◆ **YOUR ASSIGNMENT**:
Which lines in the records below contain the word "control"? Copy each of them.

◆ **RECORD EXCERPTS**:
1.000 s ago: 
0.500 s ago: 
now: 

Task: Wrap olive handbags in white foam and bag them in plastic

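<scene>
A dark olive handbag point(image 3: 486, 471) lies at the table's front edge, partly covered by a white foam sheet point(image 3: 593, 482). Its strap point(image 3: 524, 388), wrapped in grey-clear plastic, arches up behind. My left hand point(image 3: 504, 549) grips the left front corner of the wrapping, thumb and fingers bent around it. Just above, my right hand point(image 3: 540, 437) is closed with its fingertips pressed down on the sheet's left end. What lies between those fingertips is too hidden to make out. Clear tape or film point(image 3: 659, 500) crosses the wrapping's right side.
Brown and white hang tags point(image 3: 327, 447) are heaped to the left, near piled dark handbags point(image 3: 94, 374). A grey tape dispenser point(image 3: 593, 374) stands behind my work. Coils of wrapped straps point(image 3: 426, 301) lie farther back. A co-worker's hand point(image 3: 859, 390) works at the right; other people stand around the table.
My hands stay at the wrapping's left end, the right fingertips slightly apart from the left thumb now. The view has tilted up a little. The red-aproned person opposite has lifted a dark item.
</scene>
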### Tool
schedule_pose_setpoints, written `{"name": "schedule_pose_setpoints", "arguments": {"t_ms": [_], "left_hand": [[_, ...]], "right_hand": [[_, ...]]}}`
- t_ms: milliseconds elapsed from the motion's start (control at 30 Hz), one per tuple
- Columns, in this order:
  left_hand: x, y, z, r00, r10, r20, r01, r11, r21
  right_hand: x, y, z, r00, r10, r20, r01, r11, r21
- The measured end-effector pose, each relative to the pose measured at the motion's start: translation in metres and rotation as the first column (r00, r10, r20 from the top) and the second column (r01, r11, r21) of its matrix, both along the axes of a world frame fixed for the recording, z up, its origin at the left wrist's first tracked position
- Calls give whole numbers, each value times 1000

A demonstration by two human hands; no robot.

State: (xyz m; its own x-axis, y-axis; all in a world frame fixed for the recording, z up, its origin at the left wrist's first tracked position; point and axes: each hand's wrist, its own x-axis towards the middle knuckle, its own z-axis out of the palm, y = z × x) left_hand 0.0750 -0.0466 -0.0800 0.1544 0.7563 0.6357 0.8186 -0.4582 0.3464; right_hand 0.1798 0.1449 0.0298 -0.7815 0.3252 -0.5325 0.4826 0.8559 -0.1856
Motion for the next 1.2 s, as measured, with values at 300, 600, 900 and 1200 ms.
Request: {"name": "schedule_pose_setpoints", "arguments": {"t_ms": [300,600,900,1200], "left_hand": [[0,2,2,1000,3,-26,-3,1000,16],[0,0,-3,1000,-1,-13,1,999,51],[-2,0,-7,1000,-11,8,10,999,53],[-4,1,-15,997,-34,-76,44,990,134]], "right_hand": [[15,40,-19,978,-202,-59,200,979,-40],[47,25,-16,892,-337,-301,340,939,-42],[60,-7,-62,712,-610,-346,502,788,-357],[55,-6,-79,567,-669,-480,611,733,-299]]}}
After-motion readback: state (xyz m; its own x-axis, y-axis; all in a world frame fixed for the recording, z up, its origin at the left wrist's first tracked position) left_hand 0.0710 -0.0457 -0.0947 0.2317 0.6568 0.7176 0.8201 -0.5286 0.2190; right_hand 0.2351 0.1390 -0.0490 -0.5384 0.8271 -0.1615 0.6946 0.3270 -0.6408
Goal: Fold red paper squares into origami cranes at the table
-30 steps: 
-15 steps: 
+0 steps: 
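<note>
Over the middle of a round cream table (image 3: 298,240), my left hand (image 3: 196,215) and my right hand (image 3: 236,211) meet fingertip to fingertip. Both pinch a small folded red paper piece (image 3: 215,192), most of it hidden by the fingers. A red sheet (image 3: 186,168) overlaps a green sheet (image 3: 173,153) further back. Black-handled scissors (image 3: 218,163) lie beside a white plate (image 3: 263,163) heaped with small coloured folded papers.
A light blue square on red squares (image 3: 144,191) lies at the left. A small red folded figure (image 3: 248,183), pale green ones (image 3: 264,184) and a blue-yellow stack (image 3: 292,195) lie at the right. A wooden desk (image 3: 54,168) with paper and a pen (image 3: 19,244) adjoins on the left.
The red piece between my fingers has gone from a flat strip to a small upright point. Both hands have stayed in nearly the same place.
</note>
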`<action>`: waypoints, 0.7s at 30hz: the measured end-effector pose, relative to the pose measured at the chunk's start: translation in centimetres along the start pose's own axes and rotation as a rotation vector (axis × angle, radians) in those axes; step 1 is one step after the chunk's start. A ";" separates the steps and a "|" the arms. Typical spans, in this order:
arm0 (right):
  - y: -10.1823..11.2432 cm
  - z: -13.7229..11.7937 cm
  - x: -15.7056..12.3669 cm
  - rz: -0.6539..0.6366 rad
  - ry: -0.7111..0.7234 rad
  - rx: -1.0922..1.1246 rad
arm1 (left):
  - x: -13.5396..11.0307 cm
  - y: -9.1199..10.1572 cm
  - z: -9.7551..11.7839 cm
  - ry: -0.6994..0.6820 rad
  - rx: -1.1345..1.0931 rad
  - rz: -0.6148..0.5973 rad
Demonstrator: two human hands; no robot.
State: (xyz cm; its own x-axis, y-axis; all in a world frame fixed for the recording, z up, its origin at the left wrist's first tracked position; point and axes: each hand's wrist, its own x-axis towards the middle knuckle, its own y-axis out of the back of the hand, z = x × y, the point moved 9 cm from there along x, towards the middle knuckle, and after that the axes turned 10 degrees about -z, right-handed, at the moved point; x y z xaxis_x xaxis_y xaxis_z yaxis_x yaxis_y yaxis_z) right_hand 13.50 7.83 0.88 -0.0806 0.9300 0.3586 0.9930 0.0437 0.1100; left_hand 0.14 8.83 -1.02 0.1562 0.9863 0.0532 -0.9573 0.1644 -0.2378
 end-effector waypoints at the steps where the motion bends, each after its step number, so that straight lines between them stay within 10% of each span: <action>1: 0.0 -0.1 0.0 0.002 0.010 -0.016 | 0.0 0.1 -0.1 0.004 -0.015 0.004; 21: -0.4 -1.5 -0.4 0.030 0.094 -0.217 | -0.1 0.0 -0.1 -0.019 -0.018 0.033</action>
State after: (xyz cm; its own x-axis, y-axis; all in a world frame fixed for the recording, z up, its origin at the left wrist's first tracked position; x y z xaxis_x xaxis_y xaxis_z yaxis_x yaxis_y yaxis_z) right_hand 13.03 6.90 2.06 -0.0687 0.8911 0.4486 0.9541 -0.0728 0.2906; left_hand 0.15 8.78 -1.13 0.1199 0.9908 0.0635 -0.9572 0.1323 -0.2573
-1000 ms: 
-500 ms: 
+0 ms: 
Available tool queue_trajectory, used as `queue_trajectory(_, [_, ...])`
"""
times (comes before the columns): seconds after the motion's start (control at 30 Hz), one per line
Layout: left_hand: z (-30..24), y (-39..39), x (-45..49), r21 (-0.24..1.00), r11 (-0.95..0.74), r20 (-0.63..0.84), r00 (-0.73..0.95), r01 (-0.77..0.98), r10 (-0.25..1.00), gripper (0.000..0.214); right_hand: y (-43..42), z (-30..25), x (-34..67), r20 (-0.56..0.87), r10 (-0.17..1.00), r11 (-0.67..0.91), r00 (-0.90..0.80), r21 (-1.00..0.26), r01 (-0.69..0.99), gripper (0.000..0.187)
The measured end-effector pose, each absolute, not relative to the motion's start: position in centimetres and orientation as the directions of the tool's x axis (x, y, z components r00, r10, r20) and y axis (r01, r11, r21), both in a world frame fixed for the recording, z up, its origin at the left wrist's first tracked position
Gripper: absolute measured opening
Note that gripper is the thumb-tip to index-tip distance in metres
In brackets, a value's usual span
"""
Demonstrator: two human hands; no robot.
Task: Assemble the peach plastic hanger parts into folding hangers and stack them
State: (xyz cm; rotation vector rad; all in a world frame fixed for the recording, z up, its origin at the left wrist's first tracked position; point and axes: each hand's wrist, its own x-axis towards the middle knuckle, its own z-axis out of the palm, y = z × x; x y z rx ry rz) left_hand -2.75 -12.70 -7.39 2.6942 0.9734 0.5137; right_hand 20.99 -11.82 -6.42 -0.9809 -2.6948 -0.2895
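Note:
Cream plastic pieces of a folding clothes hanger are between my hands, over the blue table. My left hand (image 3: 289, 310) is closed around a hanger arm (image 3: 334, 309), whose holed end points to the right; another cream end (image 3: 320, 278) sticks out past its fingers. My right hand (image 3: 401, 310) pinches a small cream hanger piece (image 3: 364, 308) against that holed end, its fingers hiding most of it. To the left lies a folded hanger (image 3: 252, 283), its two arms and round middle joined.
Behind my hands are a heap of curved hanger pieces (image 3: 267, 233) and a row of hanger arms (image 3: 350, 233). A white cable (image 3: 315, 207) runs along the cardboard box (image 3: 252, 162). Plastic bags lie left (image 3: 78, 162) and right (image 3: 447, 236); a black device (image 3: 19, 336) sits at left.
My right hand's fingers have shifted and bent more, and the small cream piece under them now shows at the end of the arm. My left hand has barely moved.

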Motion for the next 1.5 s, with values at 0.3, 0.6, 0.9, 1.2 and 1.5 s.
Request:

◆ **OUTPUT BELOW**:
- t_ms: milliseconds elapsed from the motion's start (control at 30 Hz), one per tuple
times (comes before the columns): seconds after the motion's start (control at 30 Hz), one per line

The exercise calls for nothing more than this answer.